> [What you are asked to do]: Stop at the line containing "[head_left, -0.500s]": write out every line from the beginning of the entries up to and including it, minus the pictures.
(Available data Opens)
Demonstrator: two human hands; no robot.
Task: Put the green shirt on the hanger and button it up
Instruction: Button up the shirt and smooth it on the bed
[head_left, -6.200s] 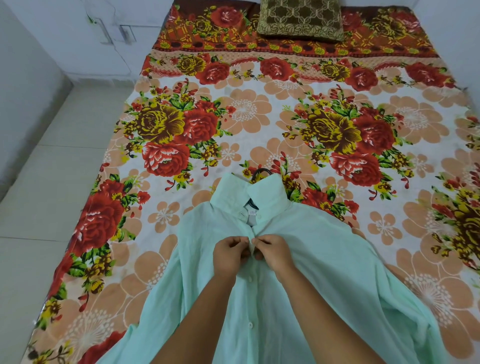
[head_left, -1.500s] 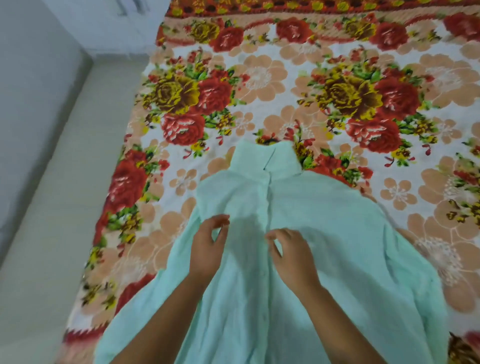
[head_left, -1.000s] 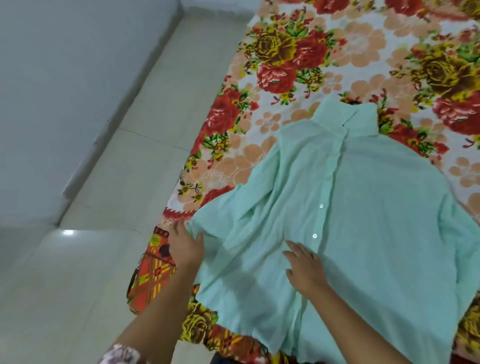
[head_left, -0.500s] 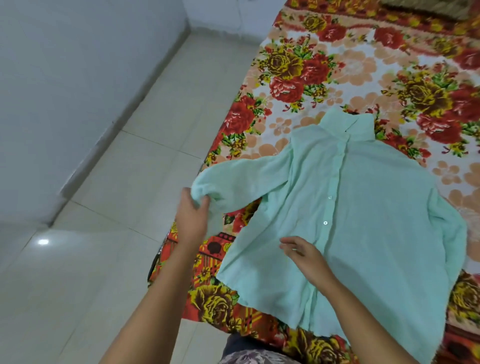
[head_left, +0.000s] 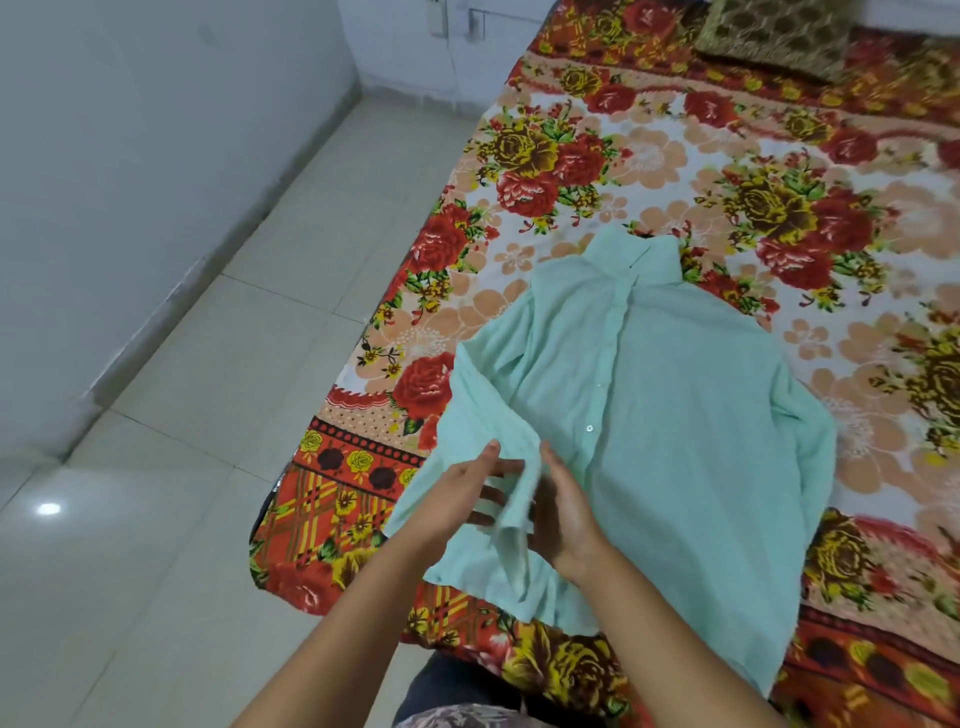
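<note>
The pale green shirt (head_left: 670, 415) lies front-up on the flowered bed, its placket closed down the middle and its collar toward the pillow. The hanger is hidden inside it. The shirt's left sleeve is folded in across the front. My left hand (head_left: 462, 493) and my right hand (head_left: 561, 514) hold the sleeve's cuff end (head_left: 517, 499) between them near the bed's front edge, fingers on either side of the cloth.
The flowered bedsheet (head_left: 571, 171) covers the bed; its front edge (head_left: 332, 551) drops to a pale tiled floor (head_left: 218, 415) on the left. A brown patterned pillow (head_left: 779, 36) lies at the head. Grey walls (head_left: 130, 156) stand left and behind.
My left hand has brought the outstretched sleeve in over the shirt front. My right hand has moved off the placket and onto the sleeve's cuff end. The view has shifted a little to the right.
</note>
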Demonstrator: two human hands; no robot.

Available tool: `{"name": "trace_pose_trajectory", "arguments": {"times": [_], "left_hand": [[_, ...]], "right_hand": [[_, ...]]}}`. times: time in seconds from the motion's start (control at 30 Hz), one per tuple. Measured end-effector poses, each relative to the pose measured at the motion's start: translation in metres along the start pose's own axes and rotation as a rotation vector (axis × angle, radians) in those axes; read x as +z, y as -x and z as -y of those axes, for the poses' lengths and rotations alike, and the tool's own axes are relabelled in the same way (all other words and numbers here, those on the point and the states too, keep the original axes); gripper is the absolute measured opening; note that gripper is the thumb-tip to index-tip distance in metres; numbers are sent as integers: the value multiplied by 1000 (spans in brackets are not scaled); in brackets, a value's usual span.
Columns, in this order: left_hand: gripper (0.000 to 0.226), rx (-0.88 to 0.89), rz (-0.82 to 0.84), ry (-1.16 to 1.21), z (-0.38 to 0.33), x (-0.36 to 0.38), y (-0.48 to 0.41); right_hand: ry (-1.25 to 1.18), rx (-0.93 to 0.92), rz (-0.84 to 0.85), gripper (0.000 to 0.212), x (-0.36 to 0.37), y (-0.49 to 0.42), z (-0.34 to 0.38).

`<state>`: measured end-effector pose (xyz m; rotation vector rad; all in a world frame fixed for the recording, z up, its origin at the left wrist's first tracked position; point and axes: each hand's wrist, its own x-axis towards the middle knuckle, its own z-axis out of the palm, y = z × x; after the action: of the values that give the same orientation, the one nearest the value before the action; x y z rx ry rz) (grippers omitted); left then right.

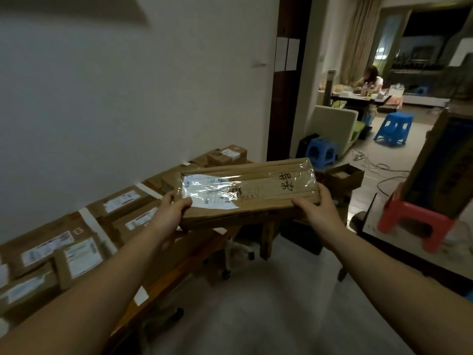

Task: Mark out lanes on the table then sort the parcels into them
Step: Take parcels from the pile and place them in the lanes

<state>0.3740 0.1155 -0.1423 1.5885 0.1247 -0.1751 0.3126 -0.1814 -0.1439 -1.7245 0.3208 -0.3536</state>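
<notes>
The table point(197, 242) runs along the white wall on my left. Brown parcels point(76, 252) lie on it in a row toward the far end, each with a white shipping label, the print too blurred to read. White tape strips point(89, 219) cross the surface between some of them.

On my right stands a big carton point(440, 170) with a dark printed side. Its lettering is smeared and I cannot make it out. A red stool point(409, 224) sits in front of it.

I hold a long box point(250, 190) up in the air in front of the table's far end, flat and tilted a little, clear of the parcels. My left hand point(174, 208) grips its left end, thumb on top and fingers underneath. My right hand point(317, 208) grips the near right corner the same way.

Shiny clear tape covers the top of the box. Under it a white label point(204, 193) sits toward the left end, its small print unreadable. Toward the right end are black handwritten characters point(288, 184) in marker. I cannot read them from this angle.
</notes>
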Motion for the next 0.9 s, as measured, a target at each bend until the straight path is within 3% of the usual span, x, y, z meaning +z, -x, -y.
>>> {"name": "trace_pose_trajectory", "arguments": {"times": [0.17, 0.53, 0.63, 0.9], "left_hand": [[55, -40, 19, -5, -3, 44, -95], [56, -138, 133, -63, -43, 134, -285], [66, -149, 145, -67, -40, 158, -320], [60, -202, 57, -72, -23, 229, -406]], "right_hand": [[26, -1, -33, 82, 1, -91, -18], [140, 27, -83, 67, -19, -286, -19], [164, 68, -66, 69, -26, -336, -30], [188, 113, 87, 78, -46, -479, -65]]}}
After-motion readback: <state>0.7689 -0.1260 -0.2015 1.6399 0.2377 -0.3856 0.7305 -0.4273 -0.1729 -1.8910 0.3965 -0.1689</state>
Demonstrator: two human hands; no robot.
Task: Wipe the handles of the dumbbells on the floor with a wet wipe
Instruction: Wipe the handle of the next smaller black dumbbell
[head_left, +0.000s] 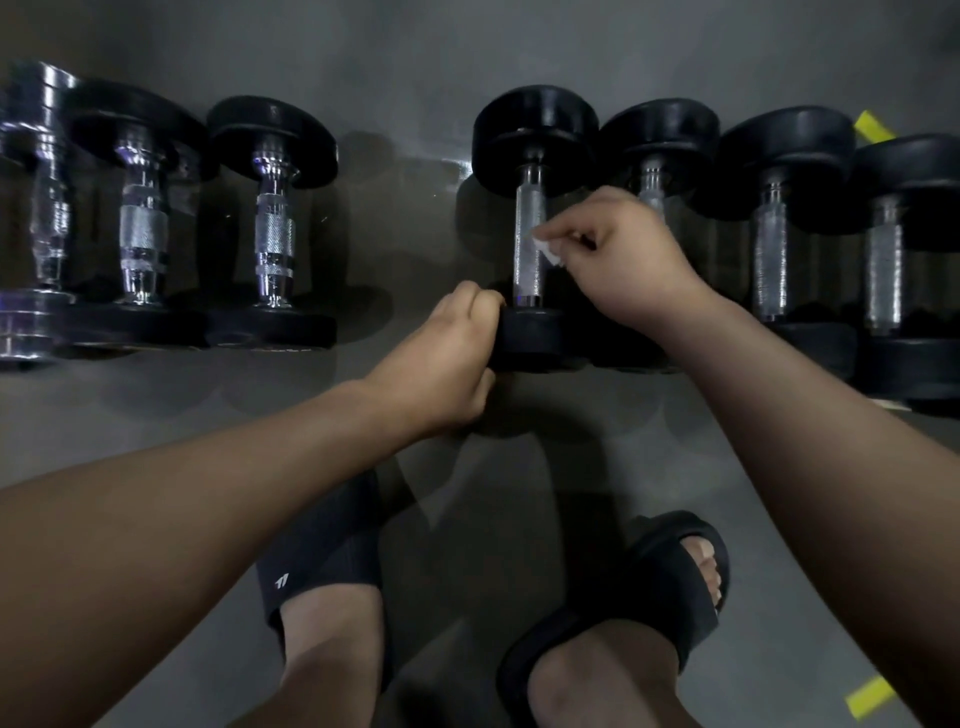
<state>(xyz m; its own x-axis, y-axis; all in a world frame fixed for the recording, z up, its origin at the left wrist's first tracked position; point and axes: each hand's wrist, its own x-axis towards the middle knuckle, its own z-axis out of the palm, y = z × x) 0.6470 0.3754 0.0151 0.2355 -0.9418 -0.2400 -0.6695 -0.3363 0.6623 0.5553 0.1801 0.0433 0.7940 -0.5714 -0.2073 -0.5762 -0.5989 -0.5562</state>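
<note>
A row of black dumbbells with knurled chrome handles lies on the grey floor. My left hand (447, 353) grips the near head (530, 340) of the middle dumbbell, whose handle (529, 244) stands just above it in view. My right hand (618, 249) pinches a small white wet wipe (548, 252) and holds it against the right side of that handle. The neighbouring dumbbell on the right (660, 140) is partly hidden behind my right hand.
Three dumbbells (272, 228) lie to the left across a gap of bare floor, and two more (774, 244) lie to the right. My feet in black slides (322, 551) stand just below. Yellow tape marks (870, 696) show at the right edge.
</note>
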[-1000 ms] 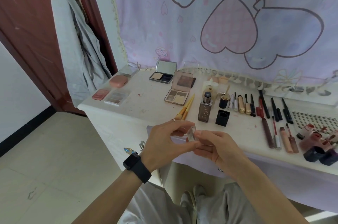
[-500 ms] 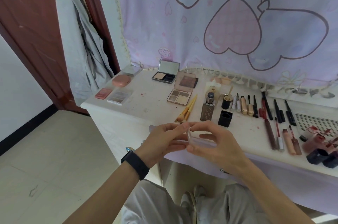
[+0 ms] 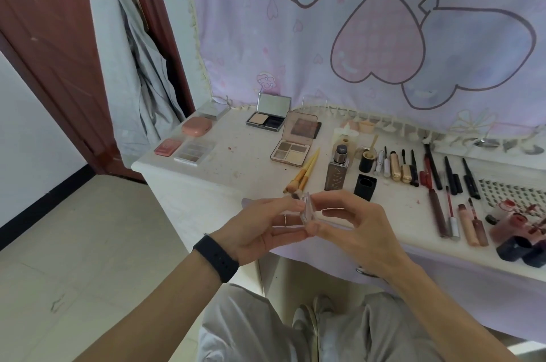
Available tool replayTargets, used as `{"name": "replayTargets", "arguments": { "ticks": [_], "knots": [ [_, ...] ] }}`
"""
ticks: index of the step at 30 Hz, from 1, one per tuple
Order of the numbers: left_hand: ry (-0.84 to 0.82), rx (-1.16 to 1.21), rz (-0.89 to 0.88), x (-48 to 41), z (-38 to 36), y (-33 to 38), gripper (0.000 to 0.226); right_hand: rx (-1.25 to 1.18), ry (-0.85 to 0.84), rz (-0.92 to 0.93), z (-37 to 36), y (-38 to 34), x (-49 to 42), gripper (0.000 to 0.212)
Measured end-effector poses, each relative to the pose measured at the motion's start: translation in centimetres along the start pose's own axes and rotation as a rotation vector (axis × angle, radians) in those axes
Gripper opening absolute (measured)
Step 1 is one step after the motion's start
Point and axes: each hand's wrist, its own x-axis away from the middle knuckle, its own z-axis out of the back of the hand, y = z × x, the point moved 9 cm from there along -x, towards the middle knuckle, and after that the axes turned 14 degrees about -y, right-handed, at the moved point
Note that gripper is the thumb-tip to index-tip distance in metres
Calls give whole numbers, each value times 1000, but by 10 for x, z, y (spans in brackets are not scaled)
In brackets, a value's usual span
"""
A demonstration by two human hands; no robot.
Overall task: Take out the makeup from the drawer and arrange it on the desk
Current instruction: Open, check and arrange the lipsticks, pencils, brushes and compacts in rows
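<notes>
Change since a second ago: the left hand (image 3: pixel 254 231) had its fingers curled over the piece and now reaches out nearly straight. Both hands have kept their place before the desk edge.
Left hand: it wears a black wristband and a ring on one finger. Thumb and fingertips pinch the left side of the clear case (image 3: pixel 307 212).
Clear case: small and see-through, held in the air between the two hands and seen edge-on. Its long axis stands near upright. What it holds cannot be told.
Right hand (image 3: pixel 357 228): the forefinger lies over the case's top and the thumb under its lower end, so it grasps the case. The other fingers are loosely bent, apart from it.
Desk (image 3: pixel 236 160): it lies straight ahead, beyond the hands. The case hangs over its front edge and is not yet on it.
Nearest things: the brushes (image 3: pixel 301 175) are just behind the case. The foundation bottle (image 3: pixel 336 169) and the black cap (image 3: pixel 365 185) are behind and to the right.
Judgement: the bare patch lies ahead and to the left of the brushes, nearer the left hand. The filled rows on the right are nearer the right hand.
</notes>
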Motion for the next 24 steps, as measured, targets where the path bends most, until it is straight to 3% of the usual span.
{"name": "replayTargets", "arguments": {
  "ticks": [4,8,14,18,24],
  "knots": [
    [33,45,20,-2,2,-2,19,-33,-15,-13,2,5,-3,39],
    [45,82,39,-1,6,-4,31,-160,-24,-51,2,12,-3,34],
    [49,112,66,2,20,-9,39,-282,108,-173,6,34,0,16],
    [65,-36,46,5,33,-4,23,-323,114,-245,-5,41,-2,13],
    [101,-254,34,12,36,4,25,-400,103,-348,-19,51,-4,16]
  ]
}}
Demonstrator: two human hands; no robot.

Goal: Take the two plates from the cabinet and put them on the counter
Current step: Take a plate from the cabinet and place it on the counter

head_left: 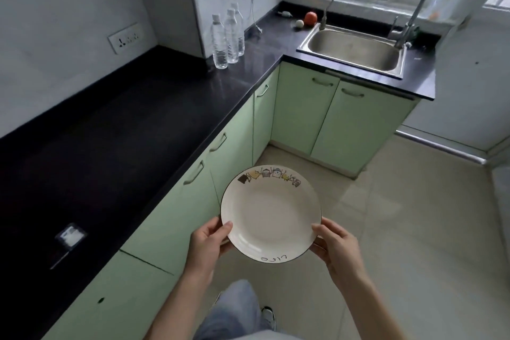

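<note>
Left hand (211, 240) and right hand (332, 243) grip opposite rims (thumbs on top), forearms extended.

Home kitchen: sink (325, 48), counter (138, 119), cabinets (300, 107).

A black L-shaped counter (116, 130) runs along the left wall and turns right under the window. Three clear bottles (226, 36) stand close together near the corner, beside a wall column. Farther back, an orange ball (310, 18) and a smaller pale ball (299, 24) lie next to each other, just left of a steel sink (356, 48) set into the counter. A small white-faced device (70, 235) lies flat on the near stretch. Pale tile floor (400, 229) spreads to the right.
</note>
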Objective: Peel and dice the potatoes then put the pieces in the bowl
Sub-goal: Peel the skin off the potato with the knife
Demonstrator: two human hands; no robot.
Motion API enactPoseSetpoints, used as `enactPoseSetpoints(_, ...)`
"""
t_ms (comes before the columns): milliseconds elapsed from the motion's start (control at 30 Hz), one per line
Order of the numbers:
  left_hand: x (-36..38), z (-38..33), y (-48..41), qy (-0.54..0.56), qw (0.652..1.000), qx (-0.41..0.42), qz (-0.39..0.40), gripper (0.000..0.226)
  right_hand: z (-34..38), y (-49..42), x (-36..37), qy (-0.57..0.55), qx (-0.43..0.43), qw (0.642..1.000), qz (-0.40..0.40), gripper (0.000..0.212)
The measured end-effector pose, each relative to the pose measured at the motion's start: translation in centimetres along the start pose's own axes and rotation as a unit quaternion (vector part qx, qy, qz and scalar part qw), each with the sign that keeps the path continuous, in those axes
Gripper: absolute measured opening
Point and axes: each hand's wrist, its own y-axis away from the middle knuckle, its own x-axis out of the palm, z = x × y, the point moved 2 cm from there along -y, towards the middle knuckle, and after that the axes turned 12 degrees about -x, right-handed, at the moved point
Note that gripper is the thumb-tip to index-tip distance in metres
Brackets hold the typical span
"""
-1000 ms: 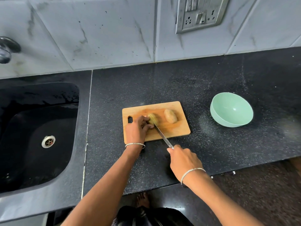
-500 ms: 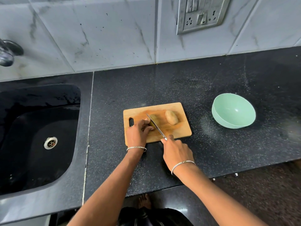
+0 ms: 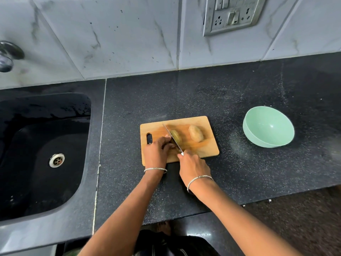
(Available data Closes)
> [Response area]:
Demonstrator: two human hands; no robot.
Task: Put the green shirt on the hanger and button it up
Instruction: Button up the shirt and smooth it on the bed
[head_left, -6.200s] 
[head_left, -1.500s] 
[head_left, -1.000s] 
[head_left, -0.500s] 

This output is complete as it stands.